In a study by Vahdani et al preventive and therapeutic effects of Allium jesdianum extract was studied. Their results showed that Allium jesdianum extract has no preventive effect in calcium oxalate stone in Wistar rat and increased deposition of calcium oxalate crystals in kidney (20). Results of this study is somewhat consistent with our results although watercress decreased deposition of calcium oxalate crystals in kidney in low and high dose extract.

Shafaeipour et al studied effects of Alhagi maurorum on prevention and treatment of ethylene glycol induced renal stone in male Wistar rats. They found that this extract by decreasing urinary oxalate concentration and increasing urinary citrate level are efficient in prevention of calcium oxalate crystals in kidney (21).
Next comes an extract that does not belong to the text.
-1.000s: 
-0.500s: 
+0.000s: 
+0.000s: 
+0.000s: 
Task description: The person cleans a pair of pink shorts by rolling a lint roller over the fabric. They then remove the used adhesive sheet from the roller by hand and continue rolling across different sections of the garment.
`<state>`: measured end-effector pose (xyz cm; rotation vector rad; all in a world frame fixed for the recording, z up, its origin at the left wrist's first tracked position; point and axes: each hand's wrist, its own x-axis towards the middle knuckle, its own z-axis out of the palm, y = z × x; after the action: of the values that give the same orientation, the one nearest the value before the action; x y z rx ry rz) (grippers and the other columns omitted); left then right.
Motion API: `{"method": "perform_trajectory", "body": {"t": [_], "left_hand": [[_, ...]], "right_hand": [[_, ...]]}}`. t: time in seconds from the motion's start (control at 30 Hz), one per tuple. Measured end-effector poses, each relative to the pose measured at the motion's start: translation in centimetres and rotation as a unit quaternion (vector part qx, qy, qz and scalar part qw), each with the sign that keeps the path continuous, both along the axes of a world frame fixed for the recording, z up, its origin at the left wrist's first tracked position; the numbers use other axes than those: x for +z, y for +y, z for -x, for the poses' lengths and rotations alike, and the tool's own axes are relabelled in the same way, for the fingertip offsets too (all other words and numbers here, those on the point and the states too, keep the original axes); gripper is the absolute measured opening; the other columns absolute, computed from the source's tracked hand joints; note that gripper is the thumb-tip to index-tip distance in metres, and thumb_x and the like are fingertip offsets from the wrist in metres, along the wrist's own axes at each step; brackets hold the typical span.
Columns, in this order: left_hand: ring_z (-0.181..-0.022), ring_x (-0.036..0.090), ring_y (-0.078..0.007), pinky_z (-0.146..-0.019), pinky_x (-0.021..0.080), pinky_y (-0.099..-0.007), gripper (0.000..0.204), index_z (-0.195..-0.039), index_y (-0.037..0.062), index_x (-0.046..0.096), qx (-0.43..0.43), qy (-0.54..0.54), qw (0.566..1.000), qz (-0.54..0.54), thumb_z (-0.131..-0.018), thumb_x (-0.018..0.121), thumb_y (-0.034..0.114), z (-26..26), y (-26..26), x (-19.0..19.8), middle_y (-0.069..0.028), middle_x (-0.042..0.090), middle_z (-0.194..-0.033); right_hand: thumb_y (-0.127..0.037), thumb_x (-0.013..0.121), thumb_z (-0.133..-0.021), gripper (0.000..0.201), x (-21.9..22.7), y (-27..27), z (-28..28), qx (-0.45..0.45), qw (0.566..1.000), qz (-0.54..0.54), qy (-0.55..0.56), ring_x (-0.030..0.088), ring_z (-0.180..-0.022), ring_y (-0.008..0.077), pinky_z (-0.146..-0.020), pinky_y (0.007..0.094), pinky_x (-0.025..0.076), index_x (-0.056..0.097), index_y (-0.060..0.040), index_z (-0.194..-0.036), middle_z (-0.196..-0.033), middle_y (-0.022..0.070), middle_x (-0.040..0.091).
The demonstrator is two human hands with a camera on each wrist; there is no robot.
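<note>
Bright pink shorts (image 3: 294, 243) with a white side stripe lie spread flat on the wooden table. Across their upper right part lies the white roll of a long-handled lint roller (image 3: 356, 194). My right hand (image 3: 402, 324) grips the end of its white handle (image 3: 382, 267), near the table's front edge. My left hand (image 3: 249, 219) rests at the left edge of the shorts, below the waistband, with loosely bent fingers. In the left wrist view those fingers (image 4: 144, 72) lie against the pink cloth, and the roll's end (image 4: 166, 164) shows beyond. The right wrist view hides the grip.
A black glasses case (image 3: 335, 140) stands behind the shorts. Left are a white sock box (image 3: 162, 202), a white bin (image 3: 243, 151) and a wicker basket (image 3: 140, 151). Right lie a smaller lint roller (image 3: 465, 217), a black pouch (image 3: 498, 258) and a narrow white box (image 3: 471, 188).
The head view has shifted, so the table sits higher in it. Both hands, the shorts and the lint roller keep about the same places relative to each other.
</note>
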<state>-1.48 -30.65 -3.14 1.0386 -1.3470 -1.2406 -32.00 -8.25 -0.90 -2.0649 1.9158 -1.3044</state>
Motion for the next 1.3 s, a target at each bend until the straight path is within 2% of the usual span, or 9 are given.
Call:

Our results are not consistent with this study because the extract of Nasturtium officinale had no effect on urinary parameters and stone formation.

6. Conclusions

The results of this research showed that the Nasturtium officinale extract has no significant effects in urinary and chemical parameters efficient in calcium oxalate stone formation in rat but its extract especially in low dose has some preventive effect on renal stone formation and crystal deposition that need more studies.

Authors’ contribution

AA and AAO conducted the research. AA, AAO and LK analyzed the data and prepared the pri­mary draft. AA, AAO, LK, RS and SM conducted the experimental measurements.

Conflicts of interests

The authors declared no competing interests.

Funding/Support

This study is labeled as Student Research Project # 93p88, and was supported financially by the Student Research Committee of Yasuj University of Medical Sciences, Yasuj, Iran.